I would be remiss to not mention some shoddy officiating, specifically, two uncalled facemask infractions committed against Antonio Brown and Sammie Coates, both in the end zone.
As for Pittsburgh, going forward the problem areas would be a thinning of the defensive line and whether Ladarius Green, who had some very important catches, can graduate from concussion protocol by Christmas.
Two pieces of very good news to note. First, that the role played by placekicker Chris Boswell was as significant to this effort as Bell’s was against Buffalo last week. Six field goals and a touchdown saving tackle is a pretty good day’s worth of work. And as a side item: Was anyone other than me wondering how it might have felt to have Bullock come in to kick a game tying or winning field goal for the Bengals?

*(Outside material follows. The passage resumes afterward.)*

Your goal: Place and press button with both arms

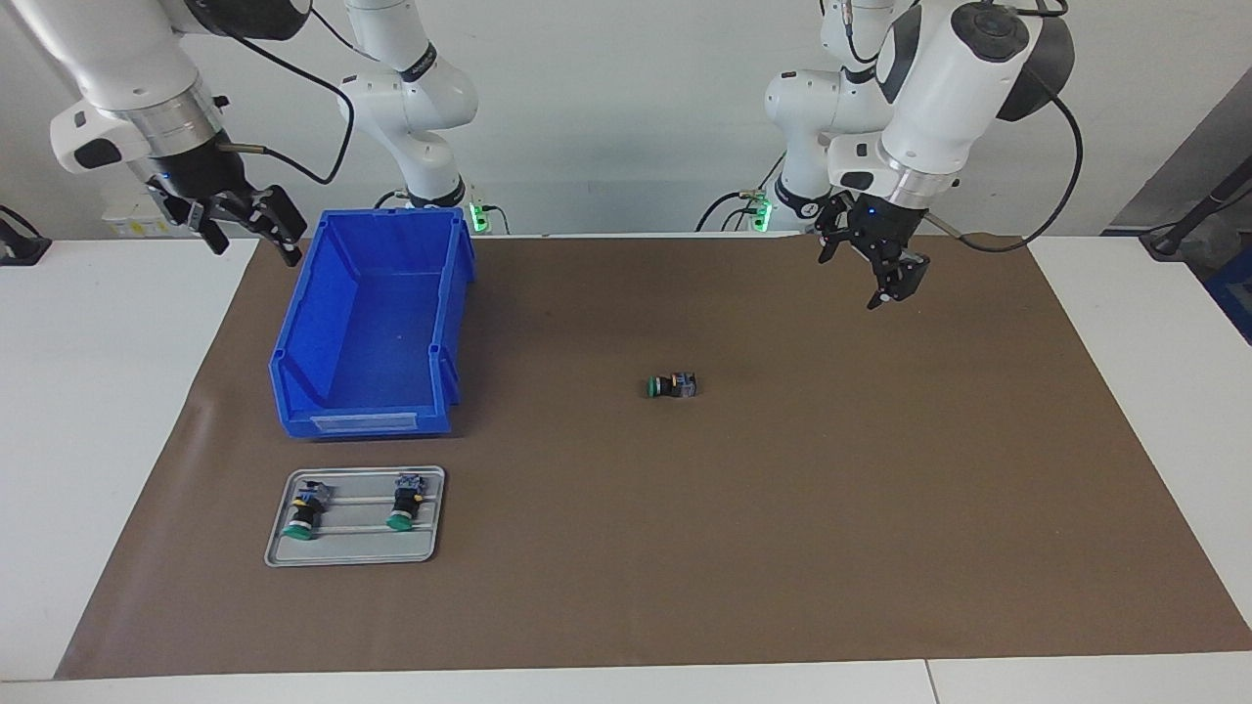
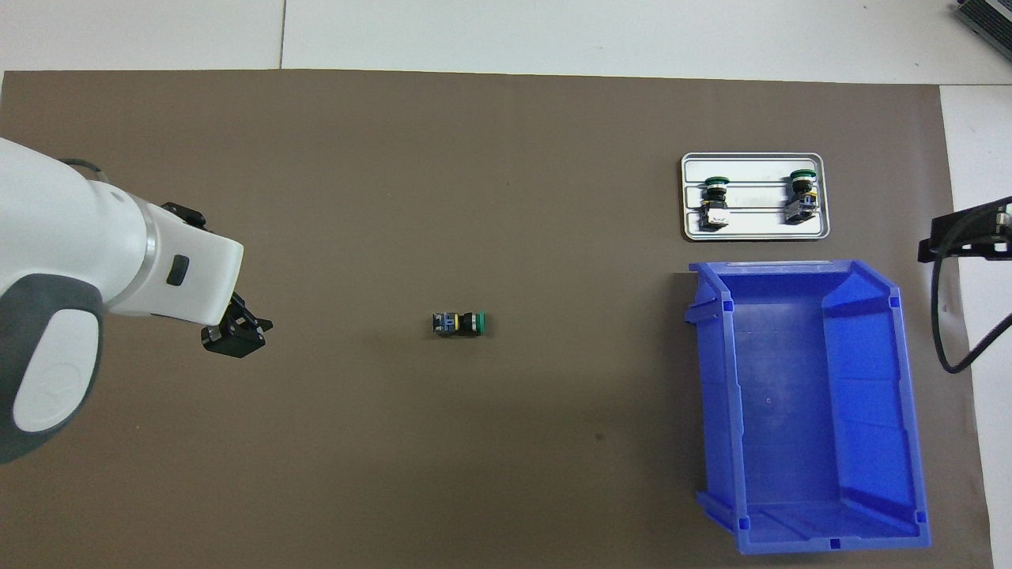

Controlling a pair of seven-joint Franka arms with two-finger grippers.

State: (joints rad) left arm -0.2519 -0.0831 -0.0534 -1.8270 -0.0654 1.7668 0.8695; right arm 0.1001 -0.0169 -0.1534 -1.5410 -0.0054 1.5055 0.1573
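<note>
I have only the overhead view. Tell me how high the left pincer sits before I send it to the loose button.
Observer: The facing view shows the left pincer hanging well above the mat and touching nothing. The button lies on its side on the mat, apart from it.
Operator: Now find the right pincer for me. I see only a black edge.
Observer: The right pincer is raised in the air beside the blue bin, by the bin's corner nearest the robots. It holds nothing.
</note>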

The second piece of good news is that for the first time in three years Le’Veon Bell survived Cincinnati and is an available weapon going forward. The Killer ‘Bs’ are healthy headed into the showdown with the Ravens, and hopefully beyond, a luxury the Steelers haven’t had before. And let’s not forget the continuing outstanding play of Ryan Shazier, Lawrence Timmons and his interception, and some clutch catches by Eli Rodgers, including the game winner.
The team has managed to survive all the pitfalls leading to this point. Now it’s time for the main event.